START Provided data

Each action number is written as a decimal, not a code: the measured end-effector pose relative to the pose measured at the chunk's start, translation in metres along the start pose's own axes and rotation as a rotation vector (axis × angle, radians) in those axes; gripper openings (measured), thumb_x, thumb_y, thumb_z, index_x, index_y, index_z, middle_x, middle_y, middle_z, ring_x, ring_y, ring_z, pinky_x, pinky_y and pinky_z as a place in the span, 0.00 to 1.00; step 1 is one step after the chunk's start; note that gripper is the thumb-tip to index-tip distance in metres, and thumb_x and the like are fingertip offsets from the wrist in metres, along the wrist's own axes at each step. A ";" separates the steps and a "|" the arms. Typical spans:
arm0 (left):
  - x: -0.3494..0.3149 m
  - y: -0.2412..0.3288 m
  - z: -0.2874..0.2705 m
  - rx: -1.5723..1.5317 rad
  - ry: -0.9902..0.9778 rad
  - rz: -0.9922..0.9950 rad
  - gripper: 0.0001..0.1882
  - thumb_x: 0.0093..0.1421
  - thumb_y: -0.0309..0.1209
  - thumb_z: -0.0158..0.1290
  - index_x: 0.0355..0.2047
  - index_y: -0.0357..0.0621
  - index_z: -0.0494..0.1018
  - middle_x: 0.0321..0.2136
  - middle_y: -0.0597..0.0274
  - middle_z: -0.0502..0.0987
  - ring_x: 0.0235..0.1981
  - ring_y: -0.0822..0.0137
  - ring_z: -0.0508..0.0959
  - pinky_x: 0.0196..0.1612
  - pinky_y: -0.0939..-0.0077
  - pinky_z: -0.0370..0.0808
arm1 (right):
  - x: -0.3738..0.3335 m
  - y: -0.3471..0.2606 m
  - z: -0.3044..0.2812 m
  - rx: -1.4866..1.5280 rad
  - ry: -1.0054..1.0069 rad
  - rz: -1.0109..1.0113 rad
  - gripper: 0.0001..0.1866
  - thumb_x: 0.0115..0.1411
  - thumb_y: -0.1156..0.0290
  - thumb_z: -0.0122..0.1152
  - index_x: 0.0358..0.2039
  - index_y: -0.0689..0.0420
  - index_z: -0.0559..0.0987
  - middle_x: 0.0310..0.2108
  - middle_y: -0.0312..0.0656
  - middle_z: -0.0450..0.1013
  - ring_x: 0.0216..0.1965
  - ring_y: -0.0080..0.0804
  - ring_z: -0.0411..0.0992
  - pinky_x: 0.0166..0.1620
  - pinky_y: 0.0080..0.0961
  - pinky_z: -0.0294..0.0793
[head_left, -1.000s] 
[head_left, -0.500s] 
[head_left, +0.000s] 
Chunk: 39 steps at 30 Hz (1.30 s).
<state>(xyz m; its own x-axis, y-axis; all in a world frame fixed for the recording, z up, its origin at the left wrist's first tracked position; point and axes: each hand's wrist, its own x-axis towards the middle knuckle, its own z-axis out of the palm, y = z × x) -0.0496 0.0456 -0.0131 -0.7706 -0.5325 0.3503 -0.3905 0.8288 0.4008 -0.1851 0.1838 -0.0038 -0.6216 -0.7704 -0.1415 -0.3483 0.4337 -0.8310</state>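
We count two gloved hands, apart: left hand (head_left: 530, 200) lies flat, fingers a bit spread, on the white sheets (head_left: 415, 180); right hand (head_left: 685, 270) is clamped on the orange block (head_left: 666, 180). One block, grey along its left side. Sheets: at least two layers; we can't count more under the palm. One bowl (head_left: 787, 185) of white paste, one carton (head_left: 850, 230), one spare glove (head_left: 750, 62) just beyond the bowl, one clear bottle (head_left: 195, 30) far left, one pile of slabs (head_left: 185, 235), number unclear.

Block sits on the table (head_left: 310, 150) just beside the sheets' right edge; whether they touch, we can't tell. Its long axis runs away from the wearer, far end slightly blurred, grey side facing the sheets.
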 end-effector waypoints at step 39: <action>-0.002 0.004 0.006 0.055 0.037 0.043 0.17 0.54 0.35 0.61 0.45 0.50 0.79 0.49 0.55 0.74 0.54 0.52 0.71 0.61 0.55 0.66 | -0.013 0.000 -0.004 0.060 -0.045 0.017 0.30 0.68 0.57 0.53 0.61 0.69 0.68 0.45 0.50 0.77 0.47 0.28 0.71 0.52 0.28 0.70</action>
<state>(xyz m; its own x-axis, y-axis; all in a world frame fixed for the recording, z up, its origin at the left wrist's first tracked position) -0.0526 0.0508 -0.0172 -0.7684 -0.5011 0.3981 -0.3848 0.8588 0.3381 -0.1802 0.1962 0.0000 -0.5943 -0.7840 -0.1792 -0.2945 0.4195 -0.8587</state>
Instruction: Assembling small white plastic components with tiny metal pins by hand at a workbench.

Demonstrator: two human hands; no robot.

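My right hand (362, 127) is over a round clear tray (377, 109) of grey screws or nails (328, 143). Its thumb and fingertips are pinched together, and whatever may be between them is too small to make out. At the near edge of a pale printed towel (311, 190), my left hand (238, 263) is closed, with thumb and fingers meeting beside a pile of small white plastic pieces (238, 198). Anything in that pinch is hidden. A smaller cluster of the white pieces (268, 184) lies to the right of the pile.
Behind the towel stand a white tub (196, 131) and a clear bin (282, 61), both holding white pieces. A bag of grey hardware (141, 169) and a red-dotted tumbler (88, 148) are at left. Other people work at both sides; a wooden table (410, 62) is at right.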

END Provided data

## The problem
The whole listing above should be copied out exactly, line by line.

## Your solution
Each action number is written as a decimal, not a code: the measured end-effector pose relative to the pose measured at the chunk's start, translation in metres along the start pose's own axes and rotation as a rotation vector (axis × angle, radians) in those axes; gripper openings (measured), thumb_x, thumb_y, thumb_z, index_x, index_y, index_z, middle_x, middle_y, middle_z, ring_x, ring_y, ring_z, pinky_x, pinky_y and pinky_z as a place in the span, 0.00 to 1.00; step 1 is one step after the chunk's start; note that gripper is the thumb-tip to index-tip distance in metres, and thumb_x and the like are fingertip offsets from the wrist in metres, along the wrist's own axes at each step. A ";" separates the steps and a "|" the arms. Typical spans:
arm0 (left):
  - x: -0.3494..0.3149 m
  - y: -0.2412..0.3288 m
  - z: -0.2874..0.2705 m
  - rx: -1.5723..1.5317 rad
  - ry: -0.9902..0.9778 rad
  - rz: -0.9922..0.9950 rad
  - gripper: 0.0001..0.1882
  - thumb_x: 0.0093..0.1421
  - thumb_y: -0.0309..0.1209
  - thumb_z: -0.0158..0.1290
  - index_x: 0.0355..0.2047
  - index_y: -0.0357..0.0621
  - index_z: -0.0494..0.1018
  - middle_x: 0.0321..0.2136
  - middle_y: -0.0597..0.0274
  - middle_z: -0.0502..0.0987
  - ring_x: 0.0235..0.1981
  - ring_y: -0.0822..0.0137
  - ring_z: -0.0508..0.0959
  - pinky_x: 0.0196..0.1612
  - pinky_y: -0.0939..-0.0077
  - pinky_z: -0.0370..0.0808
arm1 (right):
  - x: -0.3738..0.3335 m
  - y: -0.3471..0.2606 m
  - z: -0.3044..0.2812 m
  - rx: -1.4866..1.5280 rad
  - ry: -1.0054..1.0069 rad
  - rz: -1.0109..1.0113 rad
  - gripper: 0.0001..0.1866
  - thumb_x: 0.0115..0.1411
  - thumb_y: -0.1156..0.0290
  - thumb_z: -0.0122..0.1152
  - index_x: 0.0358..0.2039
  - index_y: -0.0689..0.0420
  - index_z: -0.0559..0.0987
  - middle_x: 0.0310..0.2108
  - middle_y: -0.0312..0.0656
  - middle_z: -0.0450..0.1013
  - ring_x: 0.0216..0.1965
  - ring_y: -0.0080..0.0804
  - ring_z: -0.0411..0.0992
  - pinky_x: 0.0166..0.1620
  - pinky_y: 0.0080..0.0961
  - pinky_z: -0.0294..0.0793
[head_left, -1.000s] 
[head_left, -0.500s] 
[head_left, +0.000s] 
Chunk: 39 steps at 30 Hz (1.30 s).
<state>(xyz m; its own x-axis, y-axis; all in a world frame fixed for the recording, z up, its origin at the left wrist's first tracked position; point and axes: each hand's wrist, its own x-axis towards the middle knuckle, its own z-axis out of the palm, y = z × x) -0.0496 0.0456 -0.0131 -0.7706 -0.5325 0.3503 -0.3905 0.8288 0.4008 -0.1851 0.1838 -0.0038 -0.6216 -0.7704 -0.1415 -0.3483 0.4337 -0.8310</state>
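We count two gloved hands, apart: left hand (head_left: 530, 200) lies flat, fingers a bit spread, on the white sheets (head_left: 415, 180); right hand (head_left: 685, 270) is clamped on the orange block (head_left: 666, 180). One block, grey along its left side. Sheets: at least two layers; we can't count more under the palm. One bowl (head_left: 787, 185) of white paste, one carton (head_left: 850, 230), one spare glove (head_left: 750, 62) just beyond the bowl, one clear bottle (head_left: 195, 30) far left, one pile of slabs (head_left: 185, 235), number unclear.

Block sits on the table (head_left: 310, 150) just beside the sheets' right edge; whether they touch, we can't tell. Its long axis runs away from the wearer, far end slightly blurred, grey side facing the sheets.
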 end-effector waypoints at step 39: <action>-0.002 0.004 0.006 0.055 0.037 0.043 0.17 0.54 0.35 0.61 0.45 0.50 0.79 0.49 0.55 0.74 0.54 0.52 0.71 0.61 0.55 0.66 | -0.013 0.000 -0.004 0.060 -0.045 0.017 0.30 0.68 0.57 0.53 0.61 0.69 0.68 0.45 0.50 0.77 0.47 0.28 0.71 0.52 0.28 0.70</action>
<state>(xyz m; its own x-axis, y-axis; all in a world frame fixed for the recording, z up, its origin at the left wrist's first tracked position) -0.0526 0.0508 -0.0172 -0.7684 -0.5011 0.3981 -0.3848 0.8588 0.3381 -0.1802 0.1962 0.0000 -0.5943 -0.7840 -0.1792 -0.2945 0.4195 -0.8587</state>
Instruction: Assembling small white plastic components with tiny metal pins by hand at a workbench.

Demonstrator: two human hands; no robot.

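My right hand (362, 127) is over a round clear tray (377, 109) of grey screws or nails (328, 143). Its thumb and fingertips are pinched together, and whatever may be between them is too small to make out. At the near edge of a pale printed towel (311, 190), my left hand (238, 263) is closed, with thumb and fingers meeting beside a pile of small white plastic pieces (238, 198). Anything in that pinch is hidden. A smaller cluster of the white pieces (268, 184) lies to the right of the pile.
Behind the towel stand a white tub (196, 131) and a clear bin (282, 61), both holding white pieces. A bag of grey hardware (141, 169) and a red-dotted tumbler (88, 148) are at left. Other people work at both sides; a wooden table (410, 62) is at right.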

Nothing more is needed for this answer.